金融市場はFRBよりも大きな利下げを見込むが…
筆者も最近あちこちで、金融市場の利下げ織り込みを目にしてきましたから、「いくらなんでもマーケットの利下げ織り込みは行き過ぎではないか」と疑っていました(います)。
数字を確認しておくと、FRBは今年中に「3回」(1回の利下げを0.25%として換算;以下同じ)、対する金融市場は今年中に「5~6回」程度の利下げを織り込んでいます(→2024年1月第2週目までの観測値に基づく)。
これをみると、「マーケットの利下げ織り込みは行き過ぎ」と思えるのですが、必ずしもそうともいえません。というのも、「今年だけ」ではなく、「来年を含む今後2年」を考えると、両者の違いはさほど際立たないためです。
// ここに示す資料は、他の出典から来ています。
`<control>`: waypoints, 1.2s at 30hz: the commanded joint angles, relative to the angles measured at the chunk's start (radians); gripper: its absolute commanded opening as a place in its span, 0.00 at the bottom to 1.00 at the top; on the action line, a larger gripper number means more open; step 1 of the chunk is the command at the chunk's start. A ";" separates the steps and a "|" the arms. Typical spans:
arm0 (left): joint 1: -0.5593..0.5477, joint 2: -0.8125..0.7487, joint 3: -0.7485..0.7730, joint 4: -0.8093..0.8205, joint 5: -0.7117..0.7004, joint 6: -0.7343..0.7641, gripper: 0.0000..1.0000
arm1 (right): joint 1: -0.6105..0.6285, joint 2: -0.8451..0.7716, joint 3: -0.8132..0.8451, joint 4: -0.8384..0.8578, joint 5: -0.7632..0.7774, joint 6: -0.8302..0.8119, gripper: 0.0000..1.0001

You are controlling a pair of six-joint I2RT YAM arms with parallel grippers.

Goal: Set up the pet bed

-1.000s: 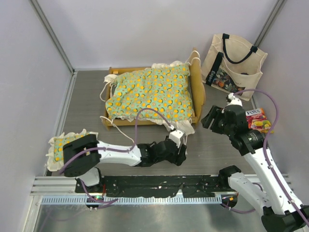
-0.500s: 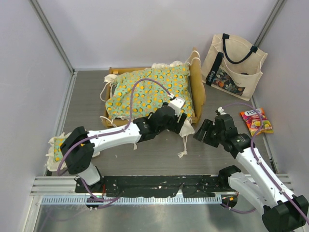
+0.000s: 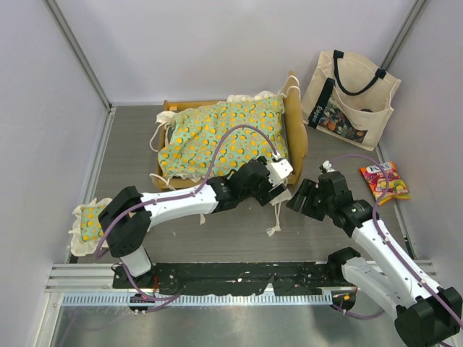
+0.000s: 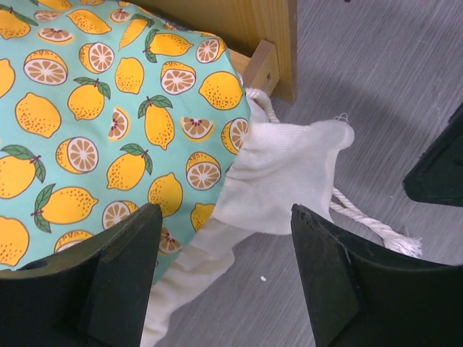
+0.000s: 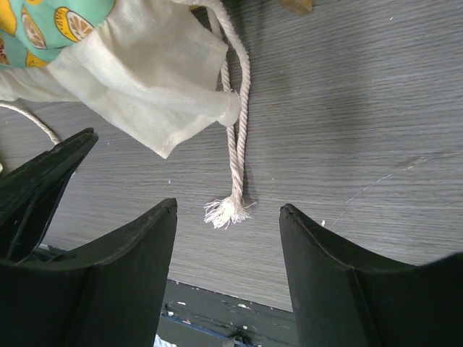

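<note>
The light-wood bed frame (image 3: 297,137) stands at the back middle, with the green orange-print mattress cushion (image 3: 224,137) lying on it. A cream ruffle corner (image 4: 289,177) and a rope tie (image 5: 235,152) spill off the bed's near right corner onto the floor. My left gripper (image 3: 281,189) is open and hovers over that corner, the ruffle (image 4: 210,238) between its fingers. My right gripper (image 3: 298,196) is open just right of it, its fingers either side of the tie's frayed end (image 5: 228,211).
A cream tote bag (image 3: 347,97) leans at the back right. A snack packet (image 3: 383,181) lies on the floor at the right. A small matching ruffled pillow (image 3: 90,220) lies at the near left. Grey walls enclose the floor.
My left gripper has swung from the near floor up and right to the bed's near right corner. My right gripper has come down and left toward the hanging tie.
</note>
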 commanded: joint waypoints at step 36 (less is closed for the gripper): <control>0.044 0.130 0.174 0.142 -0.196 0.237 0.00 | 0.019 0.010 -0.025 0.037 0.034 -0.026 0.64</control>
「2025年末時点」のFRBの政策金利見通しは3.625%、同じく金融市場の織り込みは3.27%程度(1月第2週の平均値)です。すなわち、「来年末時点」での両者の利下げ織り込みの差は「利下げ1.4回分程度」で、①日常的な変動性を考慮すると誤差の範囲であり、②両者の主要な違いは「利下げの中心が今年か来年か」、といっても過言ではないでしょう。
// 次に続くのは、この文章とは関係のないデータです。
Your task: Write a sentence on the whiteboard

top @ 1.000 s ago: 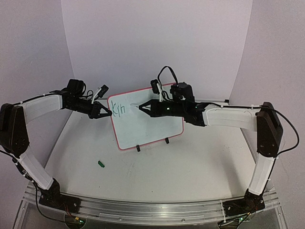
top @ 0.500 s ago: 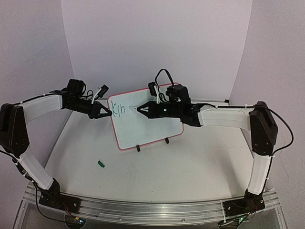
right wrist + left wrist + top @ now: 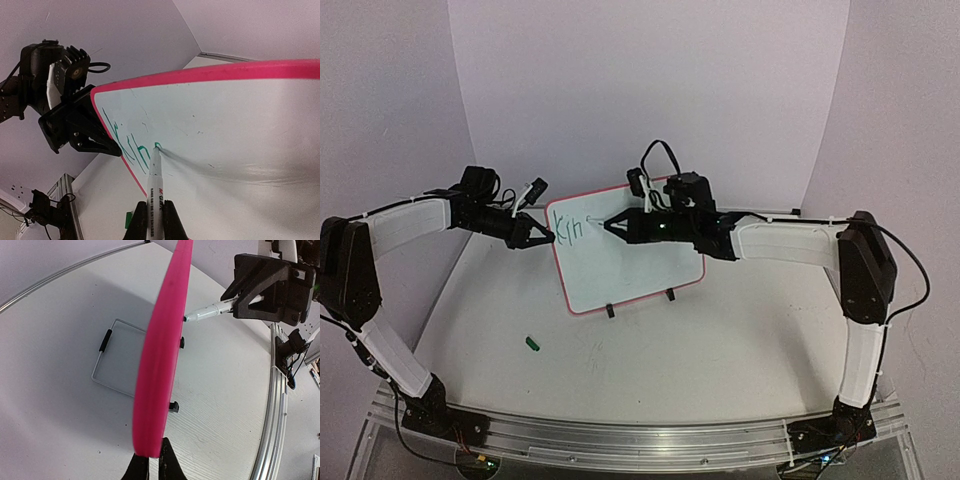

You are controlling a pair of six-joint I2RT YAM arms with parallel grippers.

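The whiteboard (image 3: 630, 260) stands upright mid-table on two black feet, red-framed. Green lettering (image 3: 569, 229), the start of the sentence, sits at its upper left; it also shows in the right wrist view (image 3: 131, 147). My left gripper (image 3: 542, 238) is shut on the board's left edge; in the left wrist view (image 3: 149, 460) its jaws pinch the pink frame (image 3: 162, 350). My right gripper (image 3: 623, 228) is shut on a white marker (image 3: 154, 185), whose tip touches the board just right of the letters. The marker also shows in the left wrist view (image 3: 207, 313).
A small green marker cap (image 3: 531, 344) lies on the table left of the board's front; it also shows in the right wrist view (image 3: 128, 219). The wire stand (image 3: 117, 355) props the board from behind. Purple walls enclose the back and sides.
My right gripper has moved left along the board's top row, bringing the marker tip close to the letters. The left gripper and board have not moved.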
リーマン前よりも“大幅”だが、「穏当な見通し」といえるワケ
もうひとつ、疑問を「つくる」なら、「今回の利下げ織り込みは、2006年のリーマン前などの過去の局面と比べても行き過ぎでは?」と問えるかもしれません(→筆者自身に問うたことです)。
今回の利下げ織り込みを2006年6月の利上げ打ち止め後と比べると(当時も打ち止め後に利下げ織り込みが進みましたが、それでも)2007年夏にサブプライムローン担保証券に投資をしていた一部のファンドが閉鎖されるまでは(≒その後、実際の利下げが始まるので、利下げの直前までは)せいぜい0.6~0.8%程度の織り込みでした。
また、2000年の打ち止め後や2018年12月の打ち止め後の利下げ織り込みも今回ほど大きくはありません。
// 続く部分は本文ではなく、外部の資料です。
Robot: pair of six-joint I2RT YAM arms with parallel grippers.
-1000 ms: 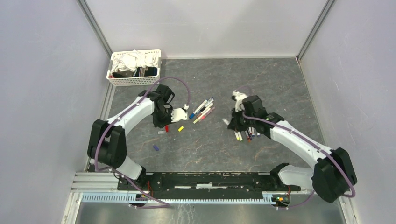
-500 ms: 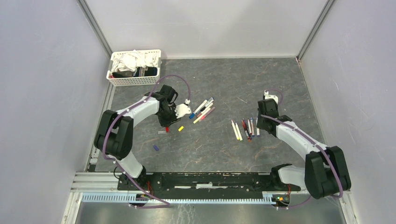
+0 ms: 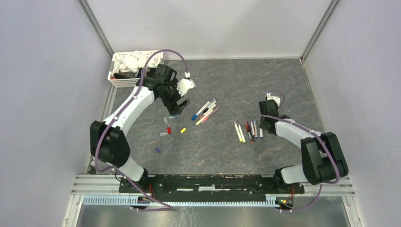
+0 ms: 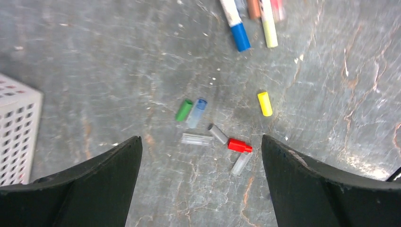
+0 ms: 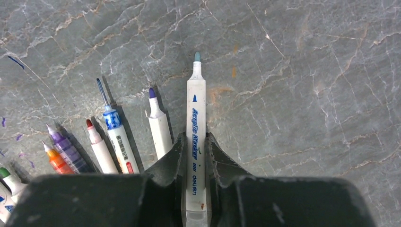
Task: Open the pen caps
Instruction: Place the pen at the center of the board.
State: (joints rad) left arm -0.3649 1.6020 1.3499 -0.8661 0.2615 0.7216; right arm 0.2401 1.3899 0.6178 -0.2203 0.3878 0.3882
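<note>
My right tool (image 5: 195,144) is pinched narrow on one pen (image 5: 196,104). Both fingers clamp its white barrel, which runs straight out ahead to a bare grey-green tip. I cannot tell whether it rests on the surface (image 5: 307,94) or sits just above it. Left of that barrel, more uncapped pens fan out on the surface. The purple-tipped pen (image 5: 158,125) lies closest, then the blue fine-tipped pen (image 5: 113,127), the red-tipped pen (image 5: 100,146), and others trailing to the far left.

My left tool (image 4: 201,139) is spread wide, holding nothing and touching nothing. The loose pen caps lie on the surface in the gap between its fingers. Nearest is a clear cap (image 4: 241,163), with the red cap (image 4: 239,145) just beyond it. The grey cap (image 4: 218,134) lies just beside the red one, and a second clear cap (image 4: 196,139) is to its left. Farther out, the green cap (image 4: 184,109) and a blue-topped cap (image 4: 197,112) lie side by side. The yellow cap (image 4: 265,103) lies apart to the right. Farthest ahead lie capped pens, a blue-ended pen (image 4: 235,21) among them. The white basket (image 4: 16,127) is off to the left.
</note>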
したがって、やはり、今回の利下げ織り込みは当時よりもかなり大幅です。
しかしながら、現在の「FRBが考える長期の政策金利水準2.5%」からすれば「来年末の政策金利3.2%前後は低すぎる」とは結論できません。「インフレが高止まりする分orインフレ懸念が残る分、中立金利よりも幾分高い政策金利を維持する」と考えれば、穏当な見通しです。
また、「今回はインフレが高く打ちあがった分、政策金利も高いので、そこから目標値まで『降りる幅』は大きくなる」といわれれば、それはそれで成立する議論です。
こう考えると、金融市場の現在の利下げ織り込みは「行き過ぎ」とまでは言い切れないように思えます。言い換えると、織り込みは「合理的な見通しの範囲内」かもしれません。
この後の記述と混乱のないように、再度強調すると、現在の金融市場の織り込みは(正解か不正解かは別として)「合理的な見通しの範囲内」かもしれません。